Toutefois, pour en avoir personnellement déjà fait l’expérience à plusieurs reprises, et pour avoir contribué à ce que des personnes autour de moi en fassent l’expérience à leur tour, je pense pouvoir affirmer que l’empathie permet de se reconnecter à l’autre et de faire disparaître la douleur émotionnelle associée à un événement « traumatique ».
C’est d’ailleurs la raison pour laquelle dans les milieux judiciaire, sont de plus en plus souvent organisés des rencontre entre auteur et victime d’actes interdits par la loi.
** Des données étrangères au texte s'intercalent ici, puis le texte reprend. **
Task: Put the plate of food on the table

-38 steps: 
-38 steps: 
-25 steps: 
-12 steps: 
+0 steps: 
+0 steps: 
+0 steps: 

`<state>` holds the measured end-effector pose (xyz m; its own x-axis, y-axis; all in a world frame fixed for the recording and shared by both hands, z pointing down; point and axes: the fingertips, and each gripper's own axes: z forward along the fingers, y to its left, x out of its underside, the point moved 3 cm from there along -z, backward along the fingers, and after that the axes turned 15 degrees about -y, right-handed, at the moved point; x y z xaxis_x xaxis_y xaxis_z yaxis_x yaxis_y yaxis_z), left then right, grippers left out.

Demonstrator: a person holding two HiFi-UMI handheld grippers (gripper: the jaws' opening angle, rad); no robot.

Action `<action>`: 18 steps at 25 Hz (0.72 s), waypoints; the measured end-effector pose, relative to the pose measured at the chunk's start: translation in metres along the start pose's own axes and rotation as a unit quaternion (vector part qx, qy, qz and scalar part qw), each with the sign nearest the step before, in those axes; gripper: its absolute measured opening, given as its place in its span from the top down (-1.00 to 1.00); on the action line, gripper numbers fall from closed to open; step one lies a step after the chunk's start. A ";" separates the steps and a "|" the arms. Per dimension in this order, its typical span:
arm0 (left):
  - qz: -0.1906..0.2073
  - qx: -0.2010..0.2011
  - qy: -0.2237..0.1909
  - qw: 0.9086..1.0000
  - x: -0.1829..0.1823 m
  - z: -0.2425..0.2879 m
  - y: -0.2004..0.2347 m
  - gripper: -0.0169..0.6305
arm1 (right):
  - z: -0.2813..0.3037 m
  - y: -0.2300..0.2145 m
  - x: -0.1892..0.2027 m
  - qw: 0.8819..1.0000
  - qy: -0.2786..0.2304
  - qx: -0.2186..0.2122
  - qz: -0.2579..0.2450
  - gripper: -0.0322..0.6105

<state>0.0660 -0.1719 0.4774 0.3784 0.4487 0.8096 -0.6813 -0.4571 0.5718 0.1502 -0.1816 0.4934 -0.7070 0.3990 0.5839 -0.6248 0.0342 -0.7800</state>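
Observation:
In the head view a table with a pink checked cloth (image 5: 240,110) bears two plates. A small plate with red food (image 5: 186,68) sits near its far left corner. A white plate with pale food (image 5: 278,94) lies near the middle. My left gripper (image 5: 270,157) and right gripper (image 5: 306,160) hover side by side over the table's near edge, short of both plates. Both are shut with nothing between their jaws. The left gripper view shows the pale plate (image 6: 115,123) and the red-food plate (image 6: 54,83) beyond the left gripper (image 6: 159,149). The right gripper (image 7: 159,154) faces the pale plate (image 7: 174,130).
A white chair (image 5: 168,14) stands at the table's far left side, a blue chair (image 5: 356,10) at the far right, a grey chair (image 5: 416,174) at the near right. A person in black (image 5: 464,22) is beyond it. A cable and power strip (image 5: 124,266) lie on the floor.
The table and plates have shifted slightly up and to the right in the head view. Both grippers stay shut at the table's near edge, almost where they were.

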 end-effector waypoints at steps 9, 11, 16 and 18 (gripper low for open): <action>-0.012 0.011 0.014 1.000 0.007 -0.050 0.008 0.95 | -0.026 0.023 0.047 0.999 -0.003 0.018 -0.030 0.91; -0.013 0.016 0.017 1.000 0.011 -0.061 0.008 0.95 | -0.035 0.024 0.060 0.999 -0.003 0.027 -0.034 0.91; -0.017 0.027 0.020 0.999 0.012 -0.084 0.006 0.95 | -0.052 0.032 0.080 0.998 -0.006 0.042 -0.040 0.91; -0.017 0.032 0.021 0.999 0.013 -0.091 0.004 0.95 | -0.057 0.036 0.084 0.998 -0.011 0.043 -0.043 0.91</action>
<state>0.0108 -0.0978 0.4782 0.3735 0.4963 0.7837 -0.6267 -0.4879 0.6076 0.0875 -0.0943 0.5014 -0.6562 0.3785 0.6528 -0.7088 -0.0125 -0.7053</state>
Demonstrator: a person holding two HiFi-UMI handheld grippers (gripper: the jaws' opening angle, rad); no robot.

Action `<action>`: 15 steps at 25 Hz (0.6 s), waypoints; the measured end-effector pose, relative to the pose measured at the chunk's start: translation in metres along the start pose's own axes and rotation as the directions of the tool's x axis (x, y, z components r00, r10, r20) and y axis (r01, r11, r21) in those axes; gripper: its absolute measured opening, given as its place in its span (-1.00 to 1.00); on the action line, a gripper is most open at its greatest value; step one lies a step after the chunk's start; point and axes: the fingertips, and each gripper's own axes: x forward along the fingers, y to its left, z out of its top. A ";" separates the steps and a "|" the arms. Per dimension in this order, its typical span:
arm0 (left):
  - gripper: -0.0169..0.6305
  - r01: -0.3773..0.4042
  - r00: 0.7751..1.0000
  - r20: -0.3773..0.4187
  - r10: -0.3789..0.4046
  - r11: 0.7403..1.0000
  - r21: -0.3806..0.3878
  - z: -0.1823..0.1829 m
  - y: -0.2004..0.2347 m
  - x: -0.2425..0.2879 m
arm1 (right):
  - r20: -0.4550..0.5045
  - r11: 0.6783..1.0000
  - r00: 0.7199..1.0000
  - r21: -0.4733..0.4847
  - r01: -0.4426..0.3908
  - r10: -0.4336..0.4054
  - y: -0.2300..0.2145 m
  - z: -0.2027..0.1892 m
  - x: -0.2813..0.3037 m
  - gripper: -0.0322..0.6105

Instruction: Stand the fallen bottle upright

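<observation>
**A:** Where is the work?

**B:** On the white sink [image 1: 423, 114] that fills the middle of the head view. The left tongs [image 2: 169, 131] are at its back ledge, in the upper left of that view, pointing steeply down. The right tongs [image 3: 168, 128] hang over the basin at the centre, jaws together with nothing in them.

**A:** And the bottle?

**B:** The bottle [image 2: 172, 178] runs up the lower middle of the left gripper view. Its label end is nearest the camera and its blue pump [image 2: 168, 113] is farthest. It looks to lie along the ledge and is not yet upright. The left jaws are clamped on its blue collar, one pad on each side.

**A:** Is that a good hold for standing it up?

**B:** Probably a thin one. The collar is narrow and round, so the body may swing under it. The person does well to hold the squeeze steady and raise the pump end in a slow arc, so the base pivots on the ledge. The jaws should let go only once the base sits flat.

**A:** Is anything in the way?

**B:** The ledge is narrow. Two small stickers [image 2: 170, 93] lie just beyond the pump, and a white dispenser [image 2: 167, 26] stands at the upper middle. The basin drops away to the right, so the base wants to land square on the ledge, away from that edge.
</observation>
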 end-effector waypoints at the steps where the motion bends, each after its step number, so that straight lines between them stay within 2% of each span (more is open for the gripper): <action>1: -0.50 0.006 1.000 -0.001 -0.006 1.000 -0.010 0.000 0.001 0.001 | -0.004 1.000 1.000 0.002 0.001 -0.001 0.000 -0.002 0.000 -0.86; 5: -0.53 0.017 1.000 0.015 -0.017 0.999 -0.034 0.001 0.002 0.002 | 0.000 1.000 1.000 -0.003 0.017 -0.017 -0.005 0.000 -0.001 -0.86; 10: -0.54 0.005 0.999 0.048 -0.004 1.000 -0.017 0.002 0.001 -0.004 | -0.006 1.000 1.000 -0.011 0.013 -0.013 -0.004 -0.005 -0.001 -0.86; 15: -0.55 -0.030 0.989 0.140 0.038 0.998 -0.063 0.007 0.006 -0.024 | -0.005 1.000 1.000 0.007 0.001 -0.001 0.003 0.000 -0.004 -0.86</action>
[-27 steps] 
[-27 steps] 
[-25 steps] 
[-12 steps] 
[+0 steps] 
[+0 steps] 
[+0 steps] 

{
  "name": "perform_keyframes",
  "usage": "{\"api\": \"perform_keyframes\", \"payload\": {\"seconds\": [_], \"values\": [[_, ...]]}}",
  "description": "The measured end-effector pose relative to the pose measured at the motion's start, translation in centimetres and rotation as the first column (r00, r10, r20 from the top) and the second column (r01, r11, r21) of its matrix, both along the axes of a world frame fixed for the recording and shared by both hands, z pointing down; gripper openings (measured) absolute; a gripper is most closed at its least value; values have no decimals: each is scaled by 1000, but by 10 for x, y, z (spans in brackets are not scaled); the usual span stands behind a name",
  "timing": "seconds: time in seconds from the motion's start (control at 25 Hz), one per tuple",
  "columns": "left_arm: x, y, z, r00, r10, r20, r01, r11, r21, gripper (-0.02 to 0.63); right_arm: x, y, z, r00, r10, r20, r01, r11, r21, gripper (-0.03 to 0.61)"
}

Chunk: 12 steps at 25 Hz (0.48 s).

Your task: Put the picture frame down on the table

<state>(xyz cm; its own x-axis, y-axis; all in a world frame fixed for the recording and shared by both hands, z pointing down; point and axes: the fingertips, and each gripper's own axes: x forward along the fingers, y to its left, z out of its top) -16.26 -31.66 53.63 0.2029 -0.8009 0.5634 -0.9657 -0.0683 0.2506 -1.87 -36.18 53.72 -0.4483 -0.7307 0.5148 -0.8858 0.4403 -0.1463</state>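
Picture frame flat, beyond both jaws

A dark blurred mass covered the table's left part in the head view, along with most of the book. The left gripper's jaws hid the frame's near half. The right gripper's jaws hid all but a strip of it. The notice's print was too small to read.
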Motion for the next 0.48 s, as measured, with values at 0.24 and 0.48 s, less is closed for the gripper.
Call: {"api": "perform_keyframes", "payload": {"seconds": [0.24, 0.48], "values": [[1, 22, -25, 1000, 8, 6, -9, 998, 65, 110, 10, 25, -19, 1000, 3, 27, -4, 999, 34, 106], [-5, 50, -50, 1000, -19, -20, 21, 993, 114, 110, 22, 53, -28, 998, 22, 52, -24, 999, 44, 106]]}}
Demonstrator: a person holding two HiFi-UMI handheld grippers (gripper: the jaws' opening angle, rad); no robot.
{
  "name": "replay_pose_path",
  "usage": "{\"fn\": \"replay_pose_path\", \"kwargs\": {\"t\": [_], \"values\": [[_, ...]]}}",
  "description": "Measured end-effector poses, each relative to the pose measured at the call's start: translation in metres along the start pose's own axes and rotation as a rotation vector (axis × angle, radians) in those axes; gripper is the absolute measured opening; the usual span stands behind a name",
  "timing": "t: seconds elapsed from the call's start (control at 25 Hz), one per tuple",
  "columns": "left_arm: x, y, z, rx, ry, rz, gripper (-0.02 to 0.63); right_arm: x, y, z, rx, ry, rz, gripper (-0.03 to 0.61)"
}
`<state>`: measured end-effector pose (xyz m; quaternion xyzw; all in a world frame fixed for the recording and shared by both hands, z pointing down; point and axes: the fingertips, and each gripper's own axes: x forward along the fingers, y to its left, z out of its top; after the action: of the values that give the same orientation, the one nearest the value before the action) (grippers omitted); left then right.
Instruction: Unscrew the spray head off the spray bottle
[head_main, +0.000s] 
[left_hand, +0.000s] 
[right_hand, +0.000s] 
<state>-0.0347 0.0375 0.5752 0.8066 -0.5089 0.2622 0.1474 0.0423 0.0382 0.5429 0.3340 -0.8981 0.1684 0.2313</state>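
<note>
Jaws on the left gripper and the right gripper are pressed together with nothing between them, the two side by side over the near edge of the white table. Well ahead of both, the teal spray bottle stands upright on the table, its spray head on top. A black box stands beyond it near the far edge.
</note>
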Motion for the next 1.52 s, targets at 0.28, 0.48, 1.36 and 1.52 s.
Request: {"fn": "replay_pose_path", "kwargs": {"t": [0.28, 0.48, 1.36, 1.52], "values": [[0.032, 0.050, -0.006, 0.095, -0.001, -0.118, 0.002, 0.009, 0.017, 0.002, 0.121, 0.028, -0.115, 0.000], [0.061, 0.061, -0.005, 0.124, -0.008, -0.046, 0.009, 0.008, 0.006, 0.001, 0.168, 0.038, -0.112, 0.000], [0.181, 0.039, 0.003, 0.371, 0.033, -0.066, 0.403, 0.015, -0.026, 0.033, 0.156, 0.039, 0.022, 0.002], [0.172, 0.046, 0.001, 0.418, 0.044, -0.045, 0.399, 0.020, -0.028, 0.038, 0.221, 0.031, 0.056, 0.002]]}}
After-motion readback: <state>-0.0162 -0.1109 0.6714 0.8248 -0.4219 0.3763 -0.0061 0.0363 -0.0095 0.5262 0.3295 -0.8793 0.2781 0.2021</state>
Cela est organisé car c’est bénéfique à tous les niveaux: tant pour les victimes qui peuvent mieux comprendre ce qu’il s’est passé, pour les auteurs pour mieux mesurer l’impact de leurs actes sur les victimes et éviter les récidives.
Il ne s’agit pas d’oublier les faits, ni d’oublier la douleur qu’on a ressenti sur le moment. Il s’agi simplement de permettre que cette douleur ne fasse plus partie de notre présent. De pouvoir parler de l’événement sans réagir émotionnellement de manière intense. Il s’agit de pouvoir retrouver la liberté qu’on avait perdue du fait de cette douleur, accompagné d’un sentiment d’harmonie retrouvé avec ce qui Est.

Aujourd’hui, par exemple, on définit l’alcoolisme comme « la perte de la liberté de s’abstenir d’alcool ». Dans le cas de cette femme, elle était « privée de la liberté de faire l’amour au grand jour ». Guérir de sa blessure lui permettra de pouvoir de nouveau choisir si elle veut faire l’amour dans le noir ou au grand jour. 
Depuis sa conscience de ce dont elle a besoin pour se sentir bien, elle pourra partager cette conscience avec son conjoint et ils pourront trouver ensemble des stratégies qui lui permettront de faire l’amour de jour, tout en prenant soin de tous les besoins dont on a parlé plus haut, et peut-être, qui sait, pourra-t-elle cette fois vivre la communion amoureuse qu’elle avait souhaitée vivre cette première fois… 

***

PS: Comme le dirait Don Miguel Ruiz dans « La maîtrise de l’amour »: Ne me croyez pas. Vous êtes libres de mettre en doute tout ce que je dis, je n’ai pas la science infuse. Je ne parle que depuis mon expérience de vie et mes lectures. Et c’est à vous de faire vos propres expériences, de la confronter si vous le souhaitez à la mienne. Je répondrai d’ailleurs volontiers à vos remarques en commentaires.